Chuck Clusen’s Blog:Posted October 2, 2012

It isn’t often that an oil industry executive speaks out against oil exploration. Yet last week, the Financial Times reported that French oil giant Total’s chief executive, Christophe de Margerie, claimed the risk of an oil spill in [the Arctic] such an environmentally sensitive area was simply too high. Perhaps even more rare is the position I find myself in now—a conservationist in the strange position of being in agreement with a major oil company’s chief executive.

Although the environmental community has continually pointed to the seemingly overlooked risks of Shell’s plans for offshore drilling in Alaska, our warnings, as a rule, are ignored by Shell. But something is different about Shell’s Arctic plans—it’s not just environmental groups warning of the risks. De Margerie’s warning is just the latest in a pattern of warnings from the business world.

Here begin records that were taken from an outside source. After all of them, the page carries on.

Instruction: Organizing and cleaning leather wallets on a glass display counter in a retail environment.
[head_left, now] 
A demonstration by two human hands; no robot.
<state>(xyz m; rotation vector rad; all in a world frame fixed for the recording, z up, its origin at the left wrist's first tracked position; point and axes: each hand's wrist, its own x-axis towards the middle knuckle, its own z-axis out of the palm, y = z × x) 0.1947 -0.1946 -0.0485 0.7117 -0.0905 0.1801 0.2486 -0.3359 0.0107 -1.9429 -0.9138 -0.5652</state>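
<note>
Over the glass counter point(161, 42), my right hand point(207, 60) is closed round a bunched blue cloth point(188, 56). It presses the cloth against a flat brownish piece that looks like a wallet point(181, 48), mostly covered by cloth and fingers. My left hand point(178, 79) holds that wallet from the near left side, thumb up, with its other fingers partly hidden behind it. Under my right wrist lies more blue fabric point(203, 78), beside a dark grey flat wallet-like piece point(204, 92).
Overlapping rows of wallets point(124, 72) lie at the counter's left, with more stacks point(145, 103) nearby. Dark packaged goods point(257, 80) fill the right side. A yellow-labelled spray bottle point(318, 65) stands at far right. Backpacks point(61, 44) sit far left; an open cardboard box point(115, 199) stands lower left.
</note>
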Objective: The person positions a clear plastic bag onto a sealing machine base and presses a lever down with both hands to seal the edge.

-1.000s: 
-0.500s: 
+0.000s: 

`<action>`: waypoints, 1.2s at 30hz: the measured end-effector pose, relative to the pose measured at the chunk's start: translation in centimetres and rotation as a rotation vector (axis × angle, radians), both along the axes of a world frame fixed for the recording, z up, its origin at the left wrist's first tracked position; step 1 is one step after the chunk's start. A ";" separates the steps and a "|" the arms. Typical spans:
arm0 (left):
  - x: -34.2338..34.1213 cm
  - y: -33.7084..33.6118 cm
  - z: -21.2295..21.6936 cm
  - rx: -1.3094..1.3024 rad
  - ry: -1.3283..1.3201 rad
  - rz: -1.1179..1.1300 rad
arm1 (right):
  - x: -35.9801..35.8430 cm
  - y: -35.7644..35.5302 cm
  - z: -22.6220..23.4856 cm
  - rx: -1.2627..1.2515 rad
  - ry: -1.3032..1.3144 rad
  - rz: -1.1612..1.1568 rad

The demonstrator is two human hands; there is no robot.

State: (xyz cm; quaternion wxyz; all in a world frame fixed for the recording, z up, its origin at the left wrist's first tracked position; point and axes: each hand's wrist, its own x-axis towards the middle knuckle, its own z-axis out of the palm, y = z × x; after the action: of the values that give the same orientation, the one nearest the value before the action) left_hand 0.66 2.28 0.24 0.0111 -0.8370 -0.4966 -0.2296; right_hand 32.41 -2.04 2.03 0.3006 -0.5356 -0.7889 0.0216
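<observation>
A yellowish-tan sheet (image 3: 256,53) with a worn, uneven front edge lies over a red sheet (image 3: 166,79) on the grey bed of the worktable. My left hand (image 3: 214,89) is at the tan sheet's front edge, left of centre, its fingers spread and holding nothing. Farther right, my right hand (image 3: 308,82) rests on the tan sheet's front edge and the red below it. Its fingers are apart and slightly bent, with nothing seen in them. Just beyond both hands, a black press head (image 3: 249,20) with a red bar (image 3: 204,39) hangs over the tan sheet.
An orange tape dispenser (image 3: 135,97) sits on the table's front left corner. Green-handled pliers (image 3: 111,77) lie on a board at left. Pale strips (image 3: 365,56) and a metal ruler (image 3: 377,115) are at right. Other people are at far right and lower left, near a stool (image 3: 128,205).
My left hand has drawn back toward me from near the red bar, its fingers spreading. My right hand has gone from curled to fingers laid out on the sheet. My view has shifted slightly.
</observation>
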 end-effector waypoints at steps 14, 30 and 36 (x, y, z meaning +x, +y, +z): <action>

Lloyd’s of London, a preeminent insurance market, has voiced similar concerns. In April Lloyd’s, along with the think tank Chatham House, released Arctic Opening: Opportunity and Risk in the High North which warns oil and gas exploration “can have devastating consequences on local environments” and “cleaning up any oil spill in the Arctic, particularly in ice-covered areas, would present multiple obstacles which together constitute a unique and hard-to-manage risk.”

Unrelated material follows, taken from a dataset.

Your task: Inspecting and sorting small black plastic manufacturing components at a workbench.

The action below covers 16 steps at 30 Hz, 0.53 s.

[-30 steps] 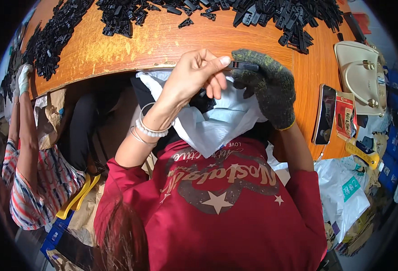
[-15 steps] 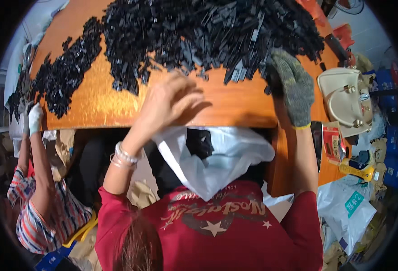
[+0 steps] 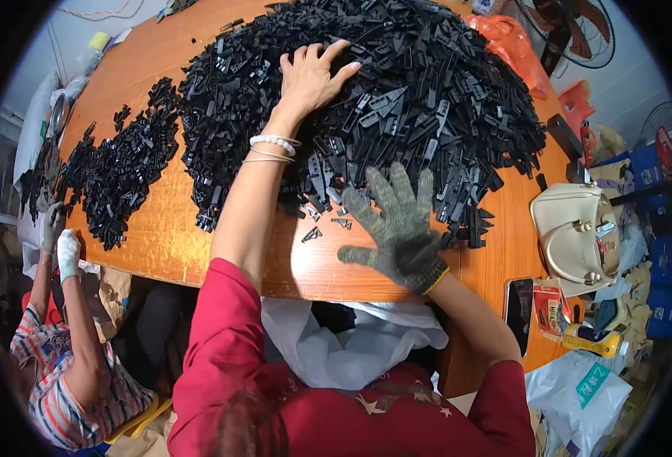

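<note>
A large heap of small black plastic parts (image 3: 397, 99) covers the far middle of the orange-brown table. My bare left hand (image 3: 311, 78), with bracelets at its wrist, reaches over the heap and rests on it, fingers spread and slightly bent. Nearer the front edge, my right hand (image 3: 401, 228) wears a grey knitted glove with a yellow cuff. Its fingers are stretched wide, palm down, the tips at the near side of the heap. A few loose parts (image 3: 312, 234) lie between the heap and the edge. Below, a white sack (image 3: 336, 354) hangs open at my lap.
A smaller black pile (image 3: 126, 175) lies left, near a co-worker's gloved hands (image 3: 68, 253). At right are a cream handbag (image 3: 576, 236), a phone (image 3: 518, 308), a red packet (image 3: 549, 308) and a yellow bottle (image 3: 591, 340). An orange bag (image 3: 511, 53) and a fan (image 3: 572, 27) stand beyond.
My left hand has moved forward from the front edge onto the heap. My right hand has shifted left and nearer, its fingers now spread. The view takes in more of the far table.
</note>
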Tool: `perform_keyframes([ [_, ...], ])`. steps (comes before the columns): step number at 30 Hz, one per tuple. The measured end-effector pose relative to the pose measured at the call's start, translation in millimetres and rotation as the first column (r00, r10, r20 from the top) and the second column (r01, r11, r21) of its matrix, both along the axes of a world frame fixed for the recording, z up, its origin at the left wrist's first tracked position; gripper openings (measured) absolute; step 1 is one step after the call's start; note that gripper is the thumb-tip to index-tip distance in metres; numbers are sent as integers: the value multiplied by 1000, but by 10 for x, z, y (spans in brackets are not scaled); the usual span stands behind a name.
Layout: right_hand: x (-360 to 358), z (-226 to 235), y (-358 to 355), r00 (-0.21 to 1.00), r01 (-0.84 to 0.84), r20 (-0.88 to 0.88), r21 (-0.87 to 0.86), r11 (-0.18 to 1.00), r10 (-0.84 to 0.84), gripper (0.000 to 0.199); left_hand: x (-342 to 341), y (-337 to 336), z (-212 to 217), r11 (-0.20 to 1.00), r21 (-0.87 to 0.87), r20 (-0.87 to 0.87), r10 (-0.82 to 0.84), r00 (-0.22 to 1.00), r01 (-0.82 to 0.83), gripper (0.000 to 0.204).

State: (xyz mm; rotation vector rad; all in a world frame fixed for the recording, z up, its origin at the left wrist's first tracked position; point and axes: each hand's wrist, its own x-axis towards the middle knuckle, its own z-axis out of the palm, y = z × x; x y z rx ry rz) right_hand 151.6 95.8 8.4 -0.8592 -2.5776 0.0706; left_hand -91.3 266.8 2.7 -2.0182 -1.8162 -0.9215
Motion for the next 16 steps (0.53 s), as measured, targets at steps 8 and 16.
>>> perform_keyframes([
  [8, -84, -40, 1, 1000, -16, -22, 55, 998, 17, 76, 294, -234, -72, 996, -28, 33, -84, 996, 85, 45],
  [16, -70, -150, -303, 998, 55, 39, 6, 998, -55, 89, 400, -641, -165, 968, -185, 174, -138, 975, 170, 51],
])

It’s not just insurers that are leery of Arctic exploration, banks have begun to refuse to lend to Arctic oil and gas projects. Bloomberg reports West LB, a significant lender of oil and gas projects won’t lend to projects bound for the Arctic. “There are risks that are almost impossible to manage…remediation of any spills would cost a fortune.”

Shell’s performance this season only reinforced environmentalists’ and financiers’ worries. The company was dogged with one blunder after another. Their drillship, the Noble Discoverer, slipped anchor and nearly ran aground while in harbor. Shell’s fleet couldn’t meet air pollution standards and was forced to obtain a special exception from the EPA to legally operate this summer. But perhaps most disturbing is that Shell was never able to gain certification from the Coast Guard for its safety barge, the Arctic Challenger.

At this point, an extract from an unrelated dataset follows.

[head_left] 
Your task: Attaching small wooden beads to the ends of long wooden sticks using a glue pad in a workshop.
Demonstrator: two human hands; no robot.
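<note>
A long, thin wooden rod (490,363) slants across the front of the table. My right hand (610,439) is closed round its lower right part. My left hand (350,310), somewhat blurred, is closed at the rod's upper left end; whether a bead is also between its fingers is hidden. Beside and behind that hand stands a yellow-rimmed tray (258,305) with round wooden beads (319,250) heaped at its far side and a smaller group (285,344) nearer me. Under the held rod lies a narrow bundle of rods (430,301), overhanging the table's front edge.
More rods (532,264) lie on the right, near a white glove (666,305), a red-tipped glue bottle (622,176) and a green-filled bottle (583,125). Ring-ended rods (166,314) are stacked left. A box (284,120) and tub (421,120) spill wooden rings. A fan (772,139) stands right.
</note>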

Now that Shell has shown the world that it is not ready for Arctic exploration, the administration should order a top-to-bottom review of the Arctic plans. Major aspects of Shell’s plan are still glaringly deficient. The infrastructure needed to facilitate a major clean-up effort simply does not exist on the North Slope of Alaska. Technology must be developed that is proven effective in cleaning oil from ice and ice covered waters. Baseline scientific study is necessary to understand how the Arctic ecosystems will respond to oil spills. Every aspect of Shell’s exploration plan needs further review.

Clint Kincaid aided Chuck Clusen with this post.